Anna is my favorite because she is spicy, empathetic, and always tells the truth. She will never be able to live alone. We both wonder what this will mean when she’ll no longer be able to live with our parents. One in four adults in the U.S. are disabled, yet our culture is still playing catch up to this fact.
The fictional story follows Anna, a cognitively disabled woman who is also a caregiver, striving for autonomy. The script does not overlook her disabilityand she never becomes a savant, a burden, nor is she objectified — she is simply one of us.
The story uplifts the many facets of Anna’s character: she is disabled, yes, but she’s also an Asian adoptee, a sister and a caregiver to her aging parents. The story touches on themes about the adopted family as its own unique balancing act without glorifying adoptee trauma or white saviorism.

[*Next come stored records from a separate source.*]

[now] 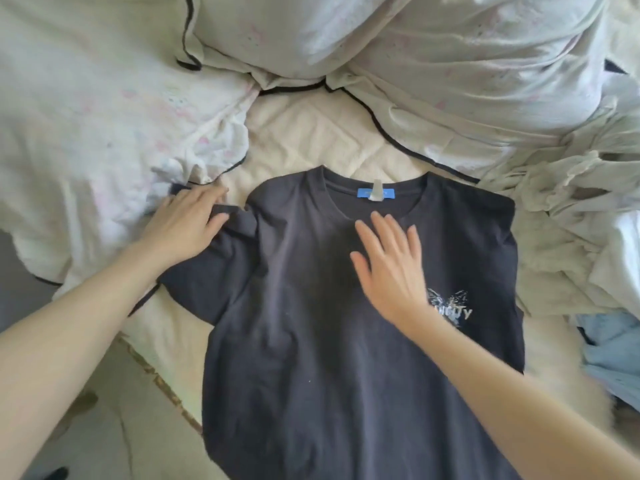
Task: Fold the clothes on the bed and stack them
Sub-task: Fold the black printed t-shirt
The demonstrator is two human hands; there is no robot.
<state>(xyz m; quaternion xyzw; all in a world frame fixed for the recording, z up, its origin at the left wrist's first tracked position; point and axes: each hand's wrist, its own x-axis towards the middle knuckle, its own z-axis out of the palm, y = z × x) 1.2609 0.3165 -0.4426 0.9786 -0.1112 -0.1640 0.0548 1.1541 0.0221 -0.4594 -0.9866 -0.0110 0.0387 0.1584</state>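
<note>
A bed (304, 140) fills nearly the whole view, its cream quilted mattress pad bare in the middle. Rumpled white bedding with faint pink print and dark piping (433, 64) heaps across the top and both sides. Soft daylight washes over it all, brightest at upper right. At lower left, pale floor (114, 438) shows beside the patterned mattress edge (162, 386).

Navy tee (311, 341) w/ blue label (375, 193), white print (450, 306).
</note>
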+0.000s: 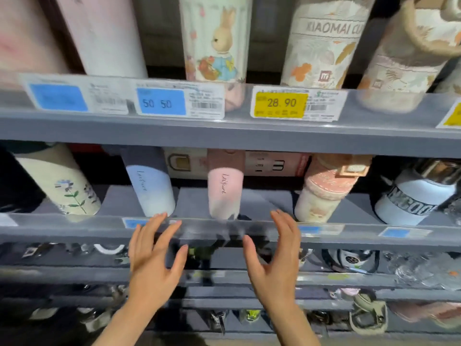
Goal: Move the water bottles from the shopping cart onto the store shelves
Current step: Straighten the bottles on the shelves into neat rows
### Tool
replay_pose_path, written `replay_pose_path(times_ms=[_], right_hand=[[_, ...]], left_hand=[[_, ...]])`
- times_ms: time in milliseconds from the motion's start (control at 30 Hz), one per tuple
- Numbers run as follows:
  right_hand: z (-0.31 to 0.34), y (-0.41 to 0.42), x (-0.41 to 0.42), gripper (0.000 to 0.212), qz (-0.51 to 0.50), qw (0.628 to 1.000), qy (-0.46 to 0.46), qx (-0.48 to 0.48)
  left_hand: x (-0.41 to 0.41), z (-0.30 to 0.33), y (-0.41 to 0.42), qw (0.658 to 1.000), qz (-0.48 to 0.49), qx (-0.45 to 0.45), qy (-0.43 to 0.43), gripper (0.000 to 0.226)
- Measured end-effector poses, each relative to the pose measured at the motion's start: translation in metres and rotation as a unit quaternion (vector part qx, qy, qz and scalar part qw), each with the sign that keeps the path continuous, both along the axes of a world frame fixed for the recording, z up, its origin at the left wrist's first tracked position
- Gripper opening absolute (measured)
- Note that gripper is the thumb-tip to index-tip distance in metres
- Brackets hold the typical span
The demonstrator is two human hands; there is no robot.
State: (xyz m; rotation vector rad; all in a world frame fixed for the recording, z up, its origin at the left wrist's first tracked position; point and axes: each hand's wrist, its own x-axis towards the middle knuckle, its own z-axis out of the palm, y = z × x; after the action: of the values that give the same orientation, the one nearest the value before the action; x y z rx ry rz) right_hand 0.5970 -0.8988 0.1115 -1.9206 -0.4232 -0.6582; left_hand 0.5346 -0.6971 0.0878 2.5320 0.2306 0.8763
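Flanking pink Leisure bottle (225, 193) upright on middle shelf (224, 229): left hand (156, 255) and right hand (273, 255) below it, both grips released, equally near, not touching.

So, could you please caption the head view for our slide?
Both open hands, left hand and right hand, flank the pink bottle on the store shelf.

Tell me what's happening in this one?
A person is stocking a store shelf with bottles. Both hands, left hand and right hand, are open and empty just below a pink bottle standing on the middle shelf beside a blue bottle. Neither hand touches it. No cart is in view.
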Motion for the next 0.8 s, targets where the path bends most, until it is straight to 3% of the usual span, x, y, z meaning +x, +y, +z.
replay_pose_path(times_ms=[133,267,467,800], right_hand=[[0.012,0.065,0.010,0.080,-0.019,0.996,0.074,0.040],[0.024,0.096,0.028,0.101,-0.090,0.987,0.128,0.023],[0.020,0.106,0.038,0.092,-0.154,0.978,0.143,0.004],[0.017,0.087,0.041,0.090,-0.164,0.983,0.076,-0.029]], left_hand=[[-0.009,0.009,0.066,0.998,0.043,-0.033,-0.030,0.051],[-0.005,0.001,0.101,0.996,0.000,0.077,-0.034,0.053],[-0.007,-0.018,0.121,0.989,-0.016,0.148,-0.002,0.058],[-0.010,-0.013,0.123,0.992,-0.040,0.117,0.012,0.057]])
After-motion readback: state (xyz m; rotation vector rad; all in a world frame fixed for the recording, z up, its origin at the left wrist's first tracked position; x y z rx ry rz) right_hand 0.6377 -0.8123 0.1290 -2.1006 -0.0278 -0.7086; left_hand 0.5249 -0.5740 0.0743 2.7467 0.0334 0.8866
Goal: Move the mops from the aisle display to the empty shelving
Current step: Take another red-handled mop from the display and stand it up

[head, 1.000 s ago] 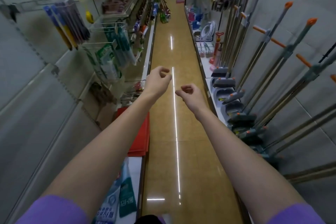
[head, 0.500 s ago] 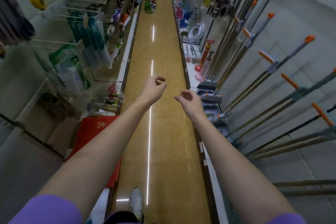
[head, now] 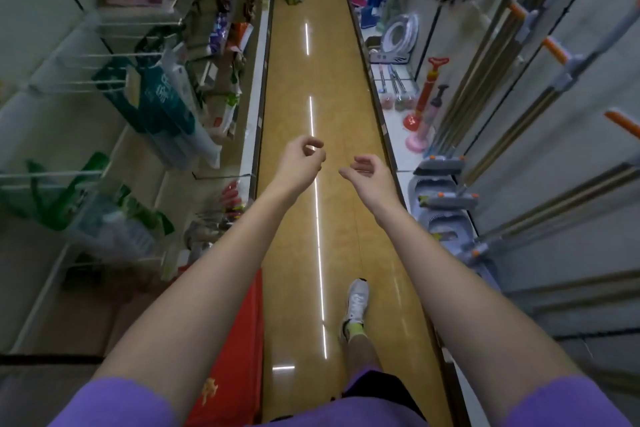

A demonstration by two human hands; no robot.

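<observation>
Hands out front over the glossy tan aisle floor (head: 294,80), both empty. Left hand (head: 300,163) and right hand (head: 367,174) have loosely curled fingers, gripping nothing. Grey-headed mops with long metal poles and orange grips (head: 446,196) lean on the white right-side shelving (head: 588,156), just right of the right hand, not touched. Wire baskets on the left (head: 93,55) hold green bagged goods (head: 156,97).
</observation>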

Take Me Home empowers the disabled character and highlights the ethical dilemma of caregiving in the impossible American Healthcare system. The film asks, who gets to live a respectable life when they have limited abilities? For all the years of feeling helpless drowning in anxiety and doom around my love for my aging disabled family, this film is a way for me to try to change the fabric of the world. It’s a way to share my insight and perspective on the lives I see quietly suffer. TAKE ME HOME ends in a grounded magical realism that offers the viewer hope with a call to action to create a world where everyone’s needs are met.